** Data to process follows **

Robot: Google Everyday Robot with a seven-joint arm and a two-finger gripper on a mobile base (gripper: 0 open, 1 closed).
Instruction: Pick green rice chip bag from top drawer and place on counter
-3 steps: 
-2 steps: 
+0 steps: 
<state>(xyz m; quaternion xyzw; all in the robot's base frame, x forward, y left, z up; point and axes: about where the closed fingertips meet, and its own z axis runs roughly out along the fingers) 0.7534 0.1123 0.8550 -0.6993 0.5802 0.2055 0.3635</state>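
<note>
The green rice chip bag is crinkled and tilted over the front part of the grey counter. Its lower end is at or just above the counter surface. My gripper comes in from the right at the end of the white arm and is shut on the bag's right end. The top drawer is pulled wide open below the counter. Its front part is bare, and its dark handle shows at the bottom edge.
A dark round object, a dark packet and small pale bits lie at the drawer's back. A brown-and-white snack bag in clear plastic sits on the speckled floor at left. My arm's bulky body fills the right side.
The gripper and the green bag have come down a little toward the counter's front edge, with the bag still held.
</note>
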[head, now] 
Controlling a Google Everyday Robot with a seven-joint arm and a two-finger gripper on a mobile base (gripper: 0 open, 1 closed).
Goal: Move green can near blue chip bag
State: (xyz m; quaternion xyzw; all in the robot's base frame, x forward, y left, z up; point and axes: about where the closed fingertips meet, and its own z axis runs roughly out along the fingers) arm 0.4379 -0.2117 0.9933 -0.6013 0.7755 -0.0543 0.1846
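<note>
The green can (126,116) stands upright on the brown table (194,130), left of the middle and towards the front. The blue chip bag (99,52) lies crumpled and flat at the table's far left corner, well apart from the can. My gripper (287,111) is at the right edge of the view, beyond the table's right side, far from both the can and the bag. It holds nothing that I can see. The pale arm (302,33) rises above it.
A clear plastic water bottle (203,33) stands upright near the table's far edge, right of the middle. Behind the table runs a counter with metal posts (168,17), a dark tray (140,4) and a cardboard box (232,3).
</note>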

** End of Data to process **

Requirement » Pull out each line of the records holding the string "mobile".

Result of the exercise »
Robot: Google Everyday Robot with a seven-joint arm and a two-finger gripper on a mobile base (gripper: 0 open, 1 closed).
Controlling a Google Everyday Robot with a seven-joint arm and a two-finger gripper on a mobile base (gripper: 0 open, 1 closed).

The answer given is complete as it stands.